# 2007 FA Honker HD's



## justund223 (Aug 28, 2006)

Has anyone else seen these?? I saw pic but no discription. They look like the most realistic out the box decoy i have seen so far. I wonder if they fixed their base and head problem.


----------



## bandman (Feb 13, 2006)

haven't seen em' yet but you sure got me excited now. think i'll do some surfin' on the net to see what i can find.


----------



## goose0613 (Oct 24, 2003)

These?










I'll have to wait until I see them in person. Sounds like the production models will have flocked heads. They are still trying to get a motion system down. However, sounds like the price is sky high.


----------



## justund223 (Aug 28, 2006)

its hard to tell from that picture what the bases are like. hopefully there not too much more than the foiles editon fa's


----------



## MuleyMan (Mar 1, 2007)

Yeah the price is high, but man they look awesome! :thumb:


----------



## averyghg (Oct 16, 2006)

so what exaclty is the price??


----------



## MuleyMan (Mar 1, 2007)

$180 for 4 I think????


----------



## diver_sniper (Sep 6, 2004)

Are you kidding me? What makes them so great? They just look like a bigfoot with ghg poses to me.


----------



## justund223 (Aug 28, 2006)

they haven't posted a price for them yet, the 180 for 4 is the FA foiles series and that is in candian, still over priced on the website.... i got mine foiles series 65 for 4, after the season. I am guessing when the come out they will be like 120 for 4 or so.


----------



## Leo Porcello (Jul 10, 2003)

They will be about $400 a doz. I have other pictures but can't post them. (sorry) "They lookaa nice" ! Also the picture above is with unflocked heads but the heads will be flocked. more to come :beer:


----------



## Green head down (Jan 6, 2005)

I heard second or third had that foils says they look like 03 hardcores and hold up like a bigfoot

BUT I also heard first hand form somone who has hunted overthem that they are not that great

only time will tell


----------



## diver_sniper (Sep 6, 2004)

Chopper, know anything about the motion system in em? Or is that on the DL?


----------



## Leo Porcello (Jul 10, 2003)

As I understand it the final decision has not been made on the motion system.


----------



## diver_sniper (Sep 6, 2004)

Well, whatever they do, it can't be worse than the twirly bird system they had before. Looked like a bunch of ice skaters in the field.


----------



## Triple B (Mar 9, 2004)

they look pretty good anatomically, but i noticed the heads are giving off a little sheen, wonder what thats about?


----------



## Leo Porcello (Jul 10, 2003)

Triple B said:


> they look pretty good anatomically, but i noticed the heads are giving off a little sheen, wonder what thats about?
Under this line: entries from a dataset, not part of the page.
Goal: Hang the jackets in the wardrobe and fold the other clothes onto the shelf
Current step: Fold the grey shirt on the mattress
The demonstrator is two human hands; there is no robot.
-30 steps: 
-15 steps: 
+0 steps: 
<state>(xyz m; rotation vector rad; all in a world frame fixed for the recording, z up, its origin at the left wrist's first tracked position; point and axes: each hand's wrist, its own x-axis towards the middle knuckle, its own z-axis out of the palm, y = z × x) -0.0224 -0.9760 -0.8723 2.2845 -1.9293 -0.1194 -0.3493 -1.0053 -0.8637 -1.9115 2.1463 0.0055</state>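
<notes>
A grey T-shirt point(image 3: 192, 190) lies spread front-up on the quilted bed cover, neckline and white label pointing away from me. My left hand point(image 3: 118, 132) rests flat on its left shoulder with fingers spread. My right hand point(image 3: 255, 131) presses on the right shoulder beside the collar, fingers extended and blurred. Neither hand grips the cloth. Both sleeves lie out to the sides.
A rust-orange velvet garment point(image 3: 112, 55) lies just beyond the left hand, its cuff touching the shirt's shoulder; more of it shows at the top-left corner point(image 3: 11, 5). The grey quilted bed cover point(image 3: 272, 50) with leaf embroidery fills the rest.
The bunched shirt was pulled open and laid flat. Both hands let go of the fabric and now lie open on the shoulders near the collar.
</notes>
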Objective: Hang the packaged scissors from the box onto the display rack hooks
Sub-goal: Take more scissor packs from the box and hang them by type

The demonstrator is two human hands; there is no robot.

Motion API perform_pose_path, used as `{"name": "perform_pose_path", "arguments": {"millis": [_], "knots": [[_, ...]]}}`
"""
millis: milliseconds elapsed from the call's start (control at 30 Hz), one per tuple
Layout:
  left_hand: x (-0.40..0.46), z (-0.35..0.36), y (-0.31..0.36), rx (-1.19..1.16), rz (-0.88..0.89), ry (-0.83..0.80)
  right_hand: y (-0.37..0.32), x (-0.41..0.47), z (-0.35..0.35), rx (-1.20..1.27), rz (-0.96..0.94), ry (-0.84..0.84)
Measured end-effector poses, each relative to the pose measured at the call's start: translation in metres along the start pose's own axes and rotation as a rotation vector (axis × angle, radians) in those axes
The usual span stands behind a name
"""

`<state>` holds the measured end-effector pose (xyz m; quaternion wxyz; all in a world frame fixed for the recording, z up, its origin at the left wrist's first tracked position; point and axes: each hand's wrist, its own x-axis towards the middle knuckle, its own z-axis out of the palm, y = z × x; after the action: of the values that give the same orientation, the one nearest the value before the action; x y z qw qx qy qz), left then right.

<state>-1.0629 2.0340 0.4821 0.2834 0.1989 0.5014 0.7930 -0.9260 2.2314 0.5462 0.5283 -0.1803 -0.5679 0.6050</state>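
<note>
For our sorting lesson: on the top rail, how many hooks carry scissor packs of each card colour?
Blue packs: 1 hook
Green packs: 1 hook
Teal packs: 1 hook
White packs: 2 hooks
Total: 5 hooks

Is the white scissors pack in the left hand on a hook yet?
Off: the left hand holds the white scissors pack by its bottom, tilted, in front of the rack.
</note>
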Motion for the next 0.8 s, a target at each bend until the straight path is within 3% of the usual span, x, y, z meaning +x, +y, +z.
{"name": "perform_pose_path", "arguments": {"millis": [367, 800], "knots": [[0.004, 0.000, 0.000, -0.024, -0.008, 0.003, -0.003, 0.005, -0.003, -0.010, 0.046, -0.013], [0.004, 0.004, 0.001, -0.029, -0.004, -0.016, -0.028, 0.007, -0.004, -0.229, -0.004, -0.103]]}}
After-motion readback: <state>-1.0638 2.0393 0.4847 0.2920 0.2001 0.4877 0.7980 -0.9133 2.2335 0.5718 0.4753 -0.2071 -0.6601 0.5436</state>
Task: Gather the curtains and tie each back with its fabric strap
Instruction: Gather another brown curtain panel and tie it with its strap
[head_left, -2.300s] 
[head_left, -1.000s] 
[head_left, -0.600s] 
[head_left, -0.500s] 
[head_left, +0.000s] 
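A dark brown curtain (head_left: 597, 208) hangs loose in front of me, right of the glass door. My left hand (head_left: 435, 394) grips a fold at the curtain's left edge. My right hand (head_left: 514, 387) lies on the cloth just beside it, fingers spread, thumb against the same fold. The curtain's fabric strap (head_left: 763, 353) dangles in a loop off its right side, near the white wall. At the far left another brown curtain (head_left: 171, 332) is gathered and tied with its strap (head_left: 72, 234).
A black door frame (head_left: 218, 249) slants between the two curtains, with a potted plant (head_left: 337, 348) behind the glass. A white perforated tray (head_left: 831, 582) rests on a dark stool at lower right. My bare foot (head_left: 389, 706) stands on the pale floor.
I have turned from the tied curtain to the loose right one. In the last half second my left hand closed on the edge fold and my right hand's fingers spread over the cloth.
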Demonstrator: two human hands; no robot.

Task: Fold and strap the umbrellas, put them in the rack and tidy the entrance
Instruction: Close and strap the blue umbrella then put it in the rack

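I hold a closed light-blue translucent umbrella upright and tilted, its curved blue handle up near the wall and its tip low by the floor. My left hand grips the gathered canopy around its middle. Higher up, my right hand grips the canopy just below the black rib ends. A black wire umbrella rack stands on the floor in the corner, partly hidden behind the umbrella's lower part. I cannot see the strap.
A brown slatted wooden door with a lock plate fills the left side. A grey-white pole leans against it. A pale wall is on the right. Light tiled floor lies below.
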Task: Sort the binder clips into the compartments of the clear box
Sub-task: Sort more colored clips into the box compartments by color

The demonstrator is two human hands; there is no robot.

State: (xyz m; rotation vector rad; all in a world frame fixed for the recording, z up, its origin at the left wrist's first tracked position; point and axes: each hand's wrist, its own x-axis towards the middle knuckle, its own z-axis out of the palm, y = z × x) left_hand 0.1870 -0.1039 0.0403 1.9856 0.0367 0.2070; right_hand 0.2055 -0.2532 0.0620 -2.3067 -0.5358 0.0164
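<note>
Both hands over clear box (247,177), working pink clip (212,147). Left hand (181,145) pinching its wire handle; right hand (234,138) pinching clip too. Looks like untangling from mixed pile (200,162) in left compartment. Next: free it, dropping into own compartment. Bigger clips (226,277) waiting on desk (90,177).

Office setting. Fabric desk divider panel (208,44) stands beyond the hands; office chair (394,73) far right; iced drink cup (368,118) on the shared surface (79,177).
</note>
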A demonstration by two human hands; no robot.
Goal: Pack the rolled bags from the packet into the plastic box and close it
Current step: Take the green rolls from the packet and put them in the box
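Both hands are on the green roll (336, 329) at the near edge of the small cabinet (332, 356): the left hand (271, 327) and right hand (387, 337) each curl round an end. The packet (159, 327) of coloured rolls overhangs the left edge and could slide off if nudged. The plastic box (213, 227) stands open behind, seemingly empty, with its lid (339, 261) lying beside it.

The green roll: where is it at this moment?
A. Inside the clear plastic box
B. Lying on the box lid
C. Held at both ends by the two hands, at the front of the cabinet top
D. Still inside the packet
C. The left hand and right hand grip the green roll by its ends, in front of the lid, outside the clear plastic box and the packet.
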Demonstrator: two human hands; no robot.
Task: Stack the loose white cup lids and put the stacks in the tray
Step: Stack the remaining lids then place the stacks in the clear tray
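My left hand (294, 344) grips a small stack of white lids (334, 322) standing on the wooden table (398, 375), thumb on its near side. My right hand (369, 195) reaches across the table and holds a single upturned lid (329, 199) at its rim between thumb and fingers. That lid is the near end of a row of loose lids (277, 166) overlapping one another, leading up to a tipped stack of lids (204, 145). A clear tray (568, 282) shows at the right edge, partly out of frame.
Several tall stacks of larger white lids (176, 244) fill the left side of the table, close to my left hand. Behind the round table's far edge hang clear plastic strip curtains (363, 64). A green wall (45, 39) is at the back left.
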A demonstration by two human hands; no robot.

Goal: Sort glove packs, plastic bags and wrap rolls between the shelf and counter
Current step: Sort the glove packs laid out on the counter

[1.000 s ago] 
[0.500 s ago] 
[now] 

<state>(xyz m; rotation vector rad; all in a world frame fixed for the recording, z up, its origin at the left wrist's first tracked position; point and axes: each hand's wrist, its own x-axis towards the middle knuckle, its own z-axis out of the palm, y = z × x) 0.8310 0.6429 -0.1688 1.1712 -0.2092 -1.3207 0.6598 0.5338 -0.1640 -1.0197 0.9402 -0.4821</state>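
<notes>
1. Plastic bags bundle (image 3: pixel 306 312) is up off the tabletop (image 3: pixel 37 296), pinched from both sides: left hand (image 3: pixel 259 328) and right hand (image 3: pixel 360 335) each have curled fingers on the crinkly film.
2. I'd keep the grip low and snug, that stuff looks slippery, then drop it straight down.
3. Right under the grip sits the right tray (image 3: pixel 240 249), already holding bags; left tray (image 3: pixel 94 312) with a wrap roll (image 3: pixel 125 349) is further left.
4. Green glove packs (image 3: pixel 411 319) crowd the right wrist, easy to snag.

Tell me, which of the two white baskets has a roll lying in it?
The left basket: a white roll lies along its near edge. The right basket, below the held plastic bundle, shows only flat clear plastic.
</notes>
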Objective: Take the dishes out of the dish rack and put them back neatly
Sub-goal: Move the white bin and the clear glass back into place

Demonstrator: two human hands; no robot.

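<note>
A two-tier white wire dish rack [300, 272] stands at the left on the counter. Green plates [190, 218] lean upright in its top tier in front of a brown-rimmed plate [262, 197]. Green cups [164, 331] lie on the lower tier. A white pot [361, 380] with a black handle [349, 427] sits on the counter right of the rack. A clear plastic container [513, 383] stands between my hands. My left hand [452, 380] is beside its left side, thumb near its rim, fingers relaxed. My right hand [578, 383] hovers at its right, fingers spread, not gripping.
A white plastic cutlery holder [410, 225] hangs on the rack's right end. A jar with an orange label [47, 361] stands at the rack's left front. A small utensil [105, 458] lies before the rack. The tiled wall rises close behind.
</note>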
those are the prototypes with out the flocking.


----------



## Triple B (Mar 9, 2004)

ahhh, it all makes sense now! :beer:


----------



## averyghg (Oct 16, 2006)

think if they flocked the whole body


----------



## WingedShooter7 (Oct 28, 2005)

if they flocked the whole body they'd be like 03 FFD averys


----------



## Goosehisperer (Mar 15, 2006)

those are mirrar images of hard cores dekes.


----------



## IOWAFOWLER (Nov 30, 2006)

How do you make a mirror image? All Canada goose decoys look like Canada goose decoys.

I love all the new dekes, however I hate how much they cost.

Oh well must pay to play.


----------



## northerngoosehunter (Mar 22, 2006)

personally I think they look bad. Much to rough looking for me to believe they are a real looking goose.


----------



## Leo Porcello (Jul 10, 2003)

I have to say those pictures don't do them justice! We will just have to see them when they hit the stores! :beer:


----------



## GooseBuster3 (Mar 1, 2002)

Those are worth the price. The whole spread will be getting sold this summer to buy 12 dozen of those bad boy's!


----------



## WingedShooter7 (Oct 28, 2005)

Goosbuster how can u say that when u havent seen the final production...

Now that i think about it they look like the carrylite FB's....


----------



## blacklab33 (Feb 10, 2007)

http://www.canadianwaterfowlersproshop. ... proach.htm

shows all the old models and a description of the decoy and the same picture above.


----------



## USAlx50 (Nov 30, 2004)

Those postures do look exactly like hardcores.. Now if they can get the glare off (i understand flocked heads, but the bodies too) and make them hold up better then HC's ill likely be a customer. I done buying bags for non durable decoys. Cant wait to see what BF brings to the table this year. My hunting buddy just ordered a 16' vnose, time to start fillin that thing!!


----------



## dukegoose (Jul 17, 2006)

I just got my Final Approach retail price list for 2007 today.
They have the Last Pass HD Field Honkers at $252.00 for six or
four feeders for $172.00. Looks like the same motion system as GHG.


----------



## Goose Guy350 (Nov 29, 2004)

I thought the old owner of hardcore had some part in the development of the new FA's if I'm not wrong? PC you might be able to help me out with that, thought I saw him in the pic with Bill Saunders during a field test of these.


----------



## HATCHETMAN (Mar 15, 2007)

HM


----------